Sunday, September 4, 2016

St. Francis Was Anti-Islam

St. Francis of Assisi is known for being charitable to the poor, as the pope who took his name might like to remind us.  But as Raymond Ibrahim explains in American Thinker, St. Francis was known for something else.
When Cardinal Jorge Mario Bergoglio became the new Catholic pope in 2013, he chose the name of Francis to indicate that his pontificate would be one of mercy and compassion for the poor and needy.  Such is the reputation of his eponym, Saint Francis of Assisi: "the man of poverty, the man of peace, the man who loves and protects creation," said Bergoglio, now Pope Francis, as to why he chose that name.
St.

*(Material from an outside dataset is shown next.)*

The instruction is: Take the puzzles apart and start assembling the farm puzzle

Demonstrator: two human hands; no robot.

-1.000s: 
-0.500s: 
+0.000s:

Francis (1182-1226) is indeed known for all those qualities.  But he was known for something else his modern-day namesake fails to live up to: unapologetically confronting Islam.
I've been to Assisi twice, and visited the church built in honor of St. Francis.  But during those visits, I did not learn that he himself had done some travelling.  Back to American Thinker:
In 1212, during the Fifth Crusade, Francis and a fellow monk traveled to the Middle East and sought audience with Sultan al-Kamil - despite al-Kamil's vow that "anyone who brought him the head of a Christian should be awarded with a Byzantine gold piece" (p. 57).  
The "p. 57" refers to the page in the book St. Francis of Assisi and the Conversion of Muslims, by Frank M. Rega, which Ibrahim reviews in his article.  That's right, St. Francis went to the Middle East during one of the Crusades.  Read the full article at the first link above.  This story comes via The Religion Of Peace.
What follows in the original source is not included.